While just 42% of Americans think that Trump deserves to win, two-thirds think that he definitely (27%) or probably (39%) will, according to the poll. 22% of respondents said Trump will probably lose to the Democrat candidate, and just 6% said he definitely would.
There’s also a clear confidence gap in the poll results. Just 11% of Democrats polled thought that their candidate will certainly defeat the president, compared to 59% of Republicans who expressed a belief that Trump will definitely win. Forty-four percent of Democrats think that their party’s candidate will probably win, while 34% of Republicans think Trump will probably win.
Another effect of the Iowa caucuses — killing off the myth of Joe Biden’s electability — was reflected in the poll results. Biden’s frontrunner status has been totally destroyed, with the former VP suffering a sharp drop from 30% support in January to 16% after his fourth-place finish in Iowa, swapping places with Sen. Bernie Sanders (VT), who overtook Biden for the first time in the poll, jumping from 23% support to 26% in the wake of his strong showing in Iowa.
Dem race implodes
The Iowa disaster left Democrats looking to New Hampshire’s primary Tuesday night for some clarity and reassurance. Sanders clearly won, and there is little doubt that he is now the frontrunner.

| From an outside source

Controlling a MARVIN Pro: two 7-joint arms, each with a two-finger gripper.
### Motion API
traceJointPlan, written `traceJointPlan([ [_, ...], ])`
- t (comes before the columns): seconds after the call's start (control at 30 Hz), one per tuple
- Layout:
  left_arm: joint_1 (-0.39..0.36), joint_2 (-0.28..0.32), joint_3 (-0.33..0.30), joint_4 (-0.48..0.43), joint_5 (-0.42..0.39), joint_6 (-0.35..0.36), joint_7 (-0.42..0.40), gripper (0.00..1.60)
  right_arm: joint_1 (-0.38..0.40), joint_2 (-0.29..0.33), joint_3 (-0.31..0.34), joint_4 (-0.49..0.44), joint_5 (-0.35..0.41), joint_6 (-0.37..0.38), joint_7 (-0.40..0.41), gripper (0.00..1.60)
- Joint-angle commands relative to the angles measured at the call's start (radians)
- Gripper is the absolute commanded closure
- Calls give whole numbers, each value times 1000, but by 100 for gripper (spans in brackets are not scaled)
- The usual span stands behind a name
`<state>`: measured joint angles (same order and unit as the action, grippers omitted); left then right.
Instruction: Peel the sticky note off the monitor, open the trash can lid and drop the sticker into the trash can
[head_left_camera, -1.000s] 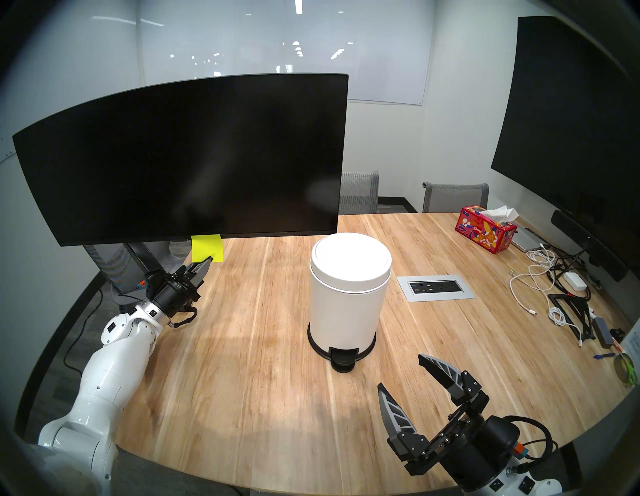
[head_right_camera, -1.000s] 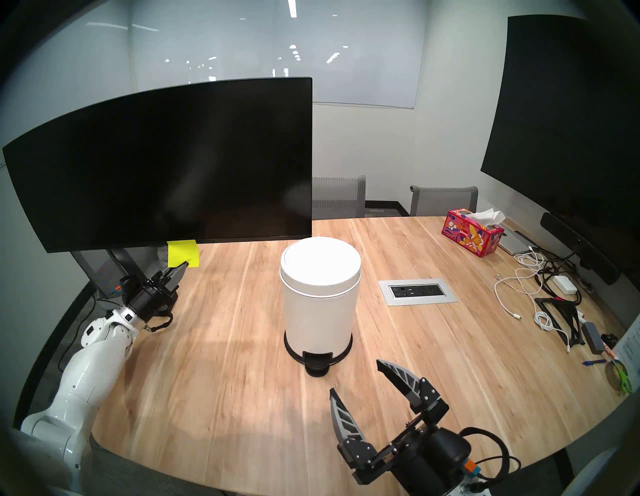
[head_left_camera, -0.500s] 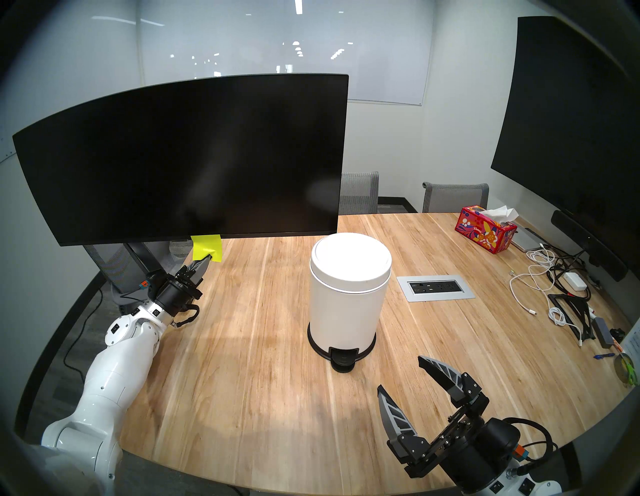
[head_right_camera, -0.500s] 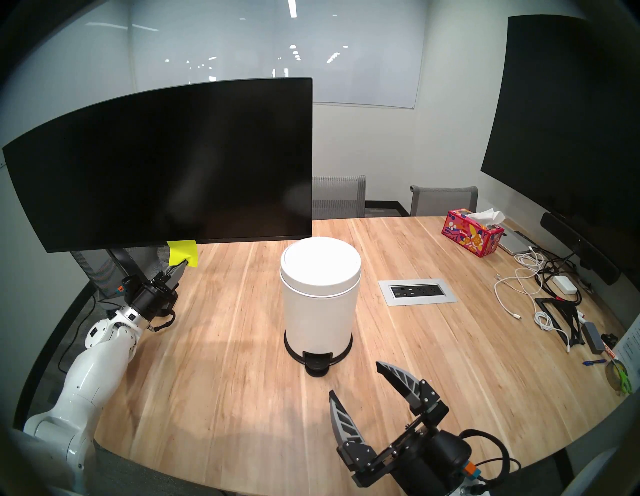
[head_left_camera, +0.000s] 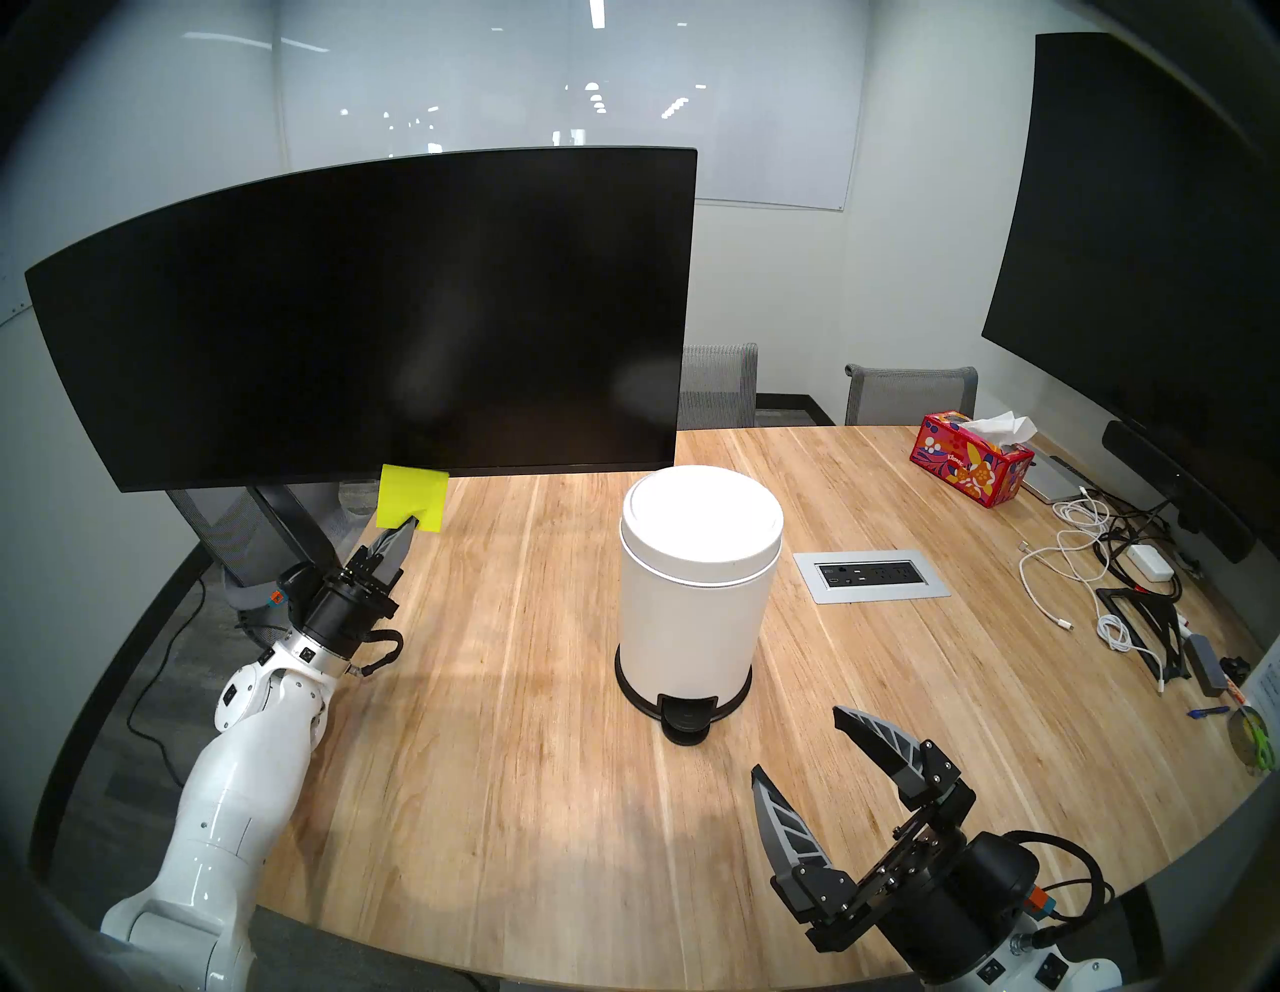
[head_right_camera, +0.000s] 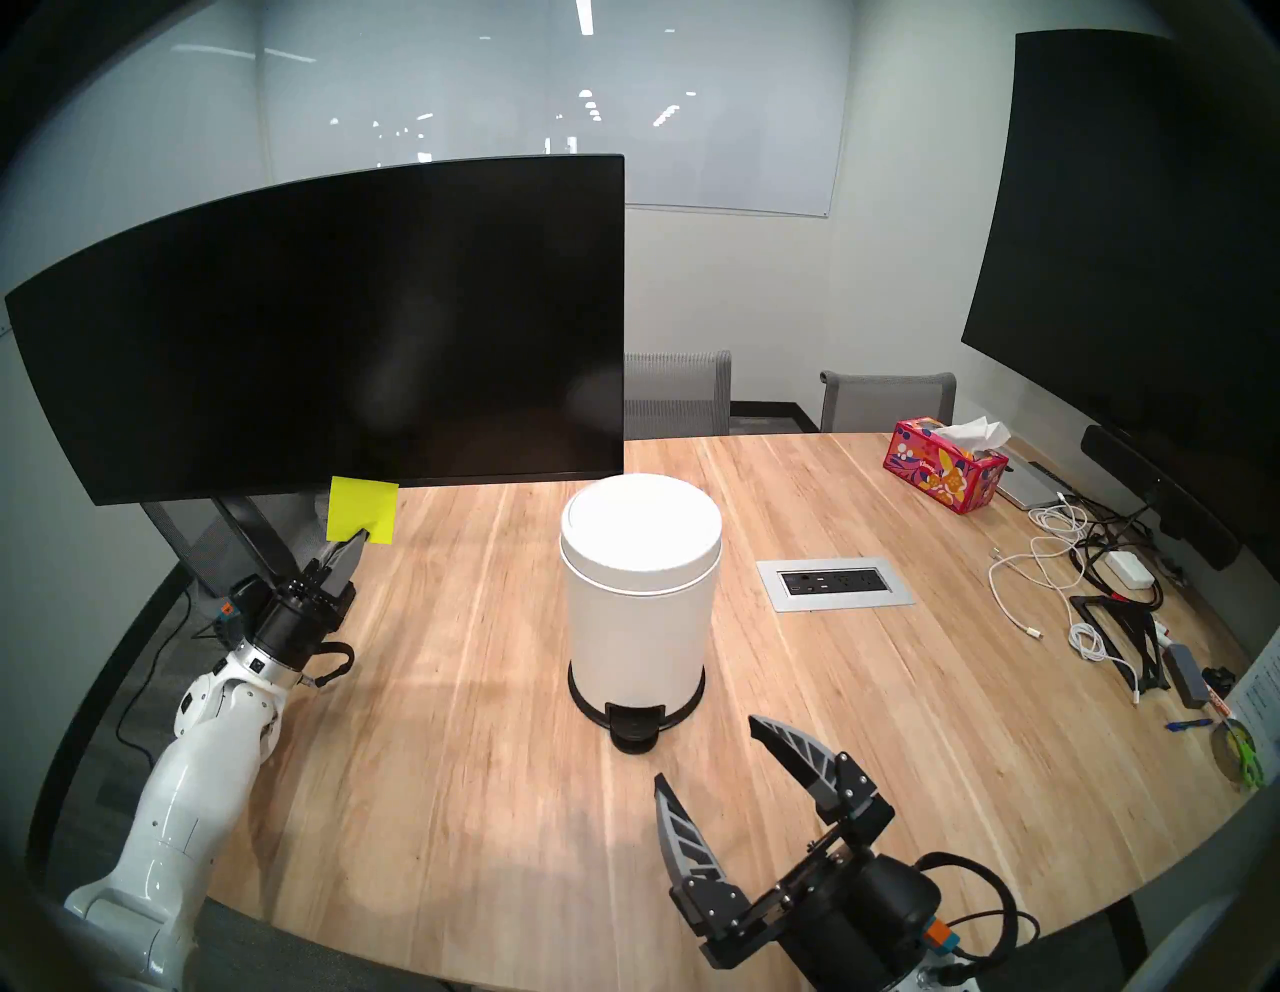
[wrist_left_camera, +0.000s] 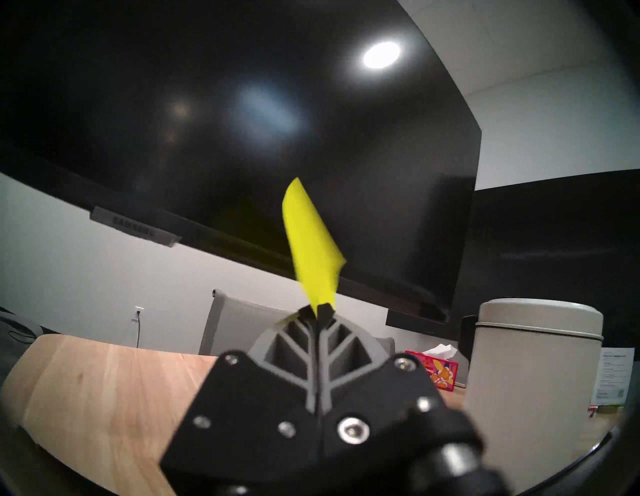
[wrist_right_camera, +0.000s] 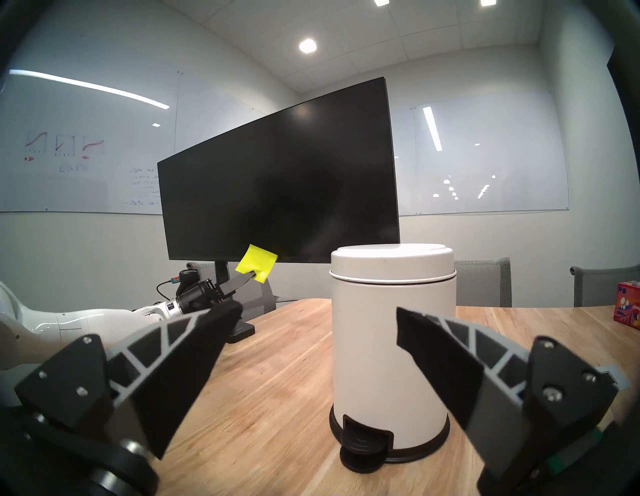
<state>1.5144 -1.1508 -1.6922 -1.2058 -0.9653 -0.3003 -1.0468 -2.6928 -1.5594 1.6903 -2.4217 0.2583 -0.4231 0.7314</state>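
Operator: The sticky note (head_left_camera: 411, 496) is pinched by its lower edge between the pressed-together tips of the left gripper (head_left_camera: 410, 524). It stands up from the tips, in front of the bottom edge of the monitor (head_left_camera: 374, 319).

Inspector: Whether the top edge is touching the bezel cannot be told. In the wrist view the note (wrist_left_camera: 311, 246) is curled and blurred above the left gripper (wrist_left_camera: 317, 310).

Operator: The trash can (head_left_camera: 696, 596) is seen well to the right of that gripper, upright on the table (head_left_camera: 499, 762), with the lid (head_left_camera: 701, 516) shut.

Inspector: The right gripper (head_left_camera: 796, 745) is spread wide, nothing held, near the pedal (head_left_camera: 686, 720). The can is framed between its fingers (wrist_right_camera: 194, 346) in the wrist view, apart from both.
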Motion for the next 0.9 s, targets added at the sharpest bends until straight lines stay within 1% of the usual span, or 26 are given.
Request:
traceJointPlan([
  [0.0,106,-27,4,-106,-14,-8,-79,160,26,2,2,-12,-2,10,-4,0],
  [0.23,203,-22,-18,-207,-25,-37,-148,160,47,8,1,24,-12,34,1,0],
  [0.37,268,-24,-42,-276,-42,-47,-174,160,61,11,-1,44,-18,50,2,0],
  [0.4,268,-23,-44,-275,-43,-51,-183,160,63,12,-1,47,-19,52,3,0],
  [0.43,281,-22,-49,-294,-44,-55,-191,160,67,13,-3,51,-21,55,3,0],
  [0.47,291,-23,-54,-302,-46,-57,-196,160,71,14,-4,55,-23,58,3,7],
  [0.5,308,-22,-60,-320,-47,-59,-203,160,75,16,-5,59,-26,62,4,42],
  [0.53,321,-22,-66,-332,-49,-62,-208,160,79,17,-6,63,-28,65,4,88],
  [0.57,339,-23,-74,-353,-50,-65,-212,160,85,19,-6,69,-32,70,4,101],
  [0.6,348,-23,-78,-361,-52,-67,-220,160,90,20,-6,75,-35,74,4,129],
  [0.63,382,-22,-87,-418,-50,-66,-216,160,96,22,-5,82,-39,79,4,146],
  [0.67,374,-24,-86,-390,-52,-71,-232,160,103,23,-4,92,-43,84,3,160],
  [0.73,404,-25,-94,-431,-49,-76,-238,160,115,26,-4,105,-49,93,2,160],
  [0.77,401,-27,-95,-421,-50,-79,-247,160,121,27,-4,110,-53,96,1,160],
  [0.8,426,-26,-100,-457,-50,-78,-249,160,129,28,-6,116,-57,101,2,160],
  [0.83,428,-28,-101,-453,-52,-81,-256,160,135,29,-7,121,-60,105,1,160],
  [0.87,442,-27,-104,-479,-49,-82,-260,160,143,31,-8,129,-65,111,1,160],
])
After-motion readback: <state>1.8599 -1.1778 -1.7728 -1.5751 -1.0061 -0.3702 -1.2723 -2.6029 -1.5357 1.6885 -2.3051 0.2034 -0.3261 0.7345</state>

But there was more bad news for Democrats as Biden, the one-time frontrunner, continued to implode. Biden did not even show up to New Hampshire on Tuesday, fully expecting to lose in a rout. He tied for fourth place with Sen. Elizabeth Warren (D-MA), with both candidates receiving zero delegates.

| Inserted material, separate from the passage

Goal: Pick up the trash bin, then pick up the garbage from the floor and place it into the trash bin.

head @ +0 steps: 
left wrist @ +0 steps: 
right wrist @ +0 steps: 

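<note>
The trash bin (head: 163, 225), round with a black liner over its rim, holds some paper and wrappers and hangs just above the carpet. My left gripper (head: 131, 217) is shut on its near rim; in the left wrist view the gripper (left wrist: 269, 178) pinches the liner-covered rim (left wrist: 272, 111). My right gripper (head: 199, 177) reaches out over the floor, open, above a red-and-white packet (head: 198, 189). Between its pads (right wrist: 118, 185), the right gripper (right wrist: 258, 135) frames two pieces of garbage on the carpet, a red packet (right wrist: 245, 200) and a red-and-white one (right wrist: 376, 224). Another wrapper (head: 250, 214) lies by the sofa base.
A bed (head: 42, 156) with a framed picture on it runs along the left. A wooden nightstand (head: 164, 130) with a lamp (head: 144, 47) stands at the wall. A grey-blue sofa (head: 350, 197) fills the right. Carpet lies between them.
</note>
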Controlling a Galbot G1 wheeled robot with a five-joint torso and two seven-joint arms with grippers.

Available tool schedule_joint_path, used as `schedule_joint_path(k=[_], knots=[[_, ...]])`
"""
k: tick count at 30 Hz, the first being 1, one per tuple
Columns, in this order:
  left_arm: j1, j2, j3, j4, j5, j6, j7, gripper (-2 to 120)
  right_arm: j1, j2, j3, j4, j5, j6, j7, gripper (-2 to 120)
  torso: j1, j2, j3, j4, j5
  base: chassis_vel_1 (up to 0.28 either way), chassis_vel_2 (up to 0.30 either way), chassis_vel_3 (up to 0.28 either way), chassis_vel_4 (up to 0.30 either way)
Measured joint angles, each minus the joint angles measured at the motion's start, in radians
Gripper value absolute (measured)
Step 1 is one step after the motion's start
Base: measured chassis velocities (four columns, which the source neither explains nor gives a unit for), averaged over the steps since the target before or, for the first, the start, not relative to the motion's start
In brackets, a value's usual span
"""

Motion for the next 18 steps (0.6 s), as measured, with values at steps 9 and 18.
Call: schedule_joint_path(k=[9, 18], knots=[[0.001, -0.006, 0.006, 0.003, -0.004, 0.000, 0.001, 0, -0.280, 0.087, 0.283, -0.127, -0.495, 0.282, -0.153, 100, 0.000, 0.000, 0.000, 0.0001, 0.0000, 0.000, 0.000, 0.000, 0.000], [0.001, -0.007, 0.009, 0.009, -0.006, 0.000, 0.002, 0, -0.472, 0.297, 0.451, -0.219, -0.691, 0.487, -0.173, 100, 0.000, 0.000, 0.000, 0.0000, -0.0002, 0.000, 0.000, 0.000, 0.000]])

Trump seems to be relishing the chaos. In a tweetstorm Tuesday night, the president mocked “Pocahontas” Warren, “Mini Mike” Bloomberg and “Impeachment King” Tom Steyer, and he even dealt a back-handed compliment to Pete Buttigieg for his narrow loss to Sanders, pointedly spelling his name out as “Boot-edge-edge.”
While the Democrats continue to falter, enthusiasm for Trump has been very high. A Gallup poll released last week found that Trump had his highest approval rating ever. Although that survey was taken in January, the result seemed to coincide nicely with Trump’s victory over impeachment.
Another troubling sign for Dems to come out of Iowa was the low voter turnout, which hovered around 2016 levels. By contrast, Trump attracted high turnout there and in New Hampshire, where he received more votes than any presidential incumbent in history.
A combination of strong confidence in Trump and staggering Democratic incompetence is proving to be a massive tailwind for the president.